Another weekend, another thing needing fixing... 

Water-pump broke...

Anyone have any suggestions where to find one for a 1010 Diesel. Seems everywhere I looks there are ones for sale for gasoline. 

I'm throwing in a quick rant...why on earth did they put the powersteering shaft thru the radiator??? ...so in order to get the waterpump off, I need to take out the radiator, and the powersteering shaft, and the steering wheel and the throttle lever assembly, and and .... and I'm sure there are a few things I'm missing... yikes


----------



## urednecku (Aug 29, 2007)

Lunker, I honestly believe the made it that way so you would NOT take it all off....you would decide it's too big a job and take it to the shop...."job security"!!!

No suggestions on parts location, but good luck!


----------



## Live Oak (Dec 22, 2003)

Lunker, this is what I meant when I mentioned these machines are not easy to work on. The 1010 is a very early John Deere in this series and is VERY poory designed. 

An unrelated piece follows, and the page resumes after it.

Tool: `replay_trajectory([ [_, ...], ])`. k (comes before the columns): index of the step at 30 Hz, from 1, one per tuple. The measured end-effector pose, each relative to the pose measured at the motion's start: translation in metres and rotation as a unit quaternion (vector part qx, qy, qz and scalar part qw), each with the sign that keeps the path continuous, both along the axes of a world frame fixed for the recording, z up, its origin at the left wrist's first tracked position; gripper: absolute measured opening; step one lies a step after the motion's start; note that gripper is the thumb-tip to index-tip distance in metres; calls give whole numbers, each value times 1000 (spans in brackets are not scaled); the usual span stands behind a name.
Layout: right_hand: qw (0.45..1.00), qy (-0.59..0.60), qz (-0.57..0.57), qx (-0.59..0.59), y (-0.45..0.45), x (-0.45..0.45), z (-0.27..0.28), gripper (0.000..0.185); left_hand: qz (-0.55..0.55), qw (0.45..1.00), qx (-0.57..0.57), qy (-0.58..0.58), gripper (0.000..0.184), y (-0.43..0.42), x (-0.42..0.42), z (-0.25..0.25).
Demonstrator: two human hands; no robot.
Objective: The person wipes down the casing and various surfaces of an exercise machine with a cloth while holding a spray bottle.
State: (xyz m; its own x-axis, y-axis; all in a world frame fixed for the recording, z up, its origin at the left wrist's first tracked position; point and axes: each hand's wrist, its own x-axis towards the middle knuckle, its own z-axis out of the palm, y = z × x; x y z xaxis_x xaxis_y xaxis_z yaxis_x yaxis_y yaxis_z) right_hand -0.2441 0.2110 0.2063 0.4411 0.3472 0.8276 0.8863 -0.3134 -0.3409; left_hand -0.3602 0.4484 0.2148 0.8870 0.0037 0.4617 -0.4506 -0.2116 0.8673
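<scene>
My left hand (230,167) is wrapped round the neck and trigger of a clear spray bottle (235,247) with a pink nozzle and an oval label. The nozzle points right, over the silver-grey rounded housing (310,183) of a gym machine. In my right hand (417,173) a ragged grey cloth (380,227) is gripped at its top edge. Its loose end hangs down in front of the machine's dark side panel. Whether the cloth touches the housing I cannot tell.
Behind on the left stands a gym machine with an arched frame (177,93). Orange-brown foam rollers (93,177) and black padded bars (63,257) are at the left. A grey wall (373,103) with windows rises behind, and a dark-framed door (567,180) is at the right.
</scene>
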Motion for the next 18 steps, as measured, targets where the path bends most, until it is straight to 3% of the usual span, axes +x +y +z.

The new John Deeres are just as poorly designed with respect to ease of mantenance in my opinion.


----------



## Lunker (Jun 9, 2009)

I didn't expect it to be easy, but this is just sad.... amazing that some engineers came up with this nonsense. Still can't get the steering level shaft off the steering arm, but it is coming off one way or another next weekend...  

Still need to get my hands on a rebuilt water-pump (when I eventually get the old one off).. anyone have any suggestions where I can find one?


----------



## Lunker (Jun 9, 2009)

This machine is not going to get the best of me!

The water pump is finally off. No matter what I tried I could not get the steering arm off. There is just not enough room to work under there. Also unable to remove the front axel to get more room, one of the set screws snapped off and is stuck as well. Ended up cutting off the fan shroud, and a small piece off of two fan blades. Got the fan out, that gave me enough room to get the waterpump out.

That is the good news, since these pumps are not available as aftermarket or rebuilt (as far as I can tell) now I have to get the pump apart to re-build it.... everything is stuck, and I mean stuck!!


----------



## MFreund (May 2, 2008)

I wish you were closer so I could share the fun!!


----------



## Lunker (Jun 9, 2009)

So the saga continues.

Took the pump to a local shop to have them take it apart.... seems the old bearing was so stuck that the housing cracked when they tried taking it apart.... yikes.


----------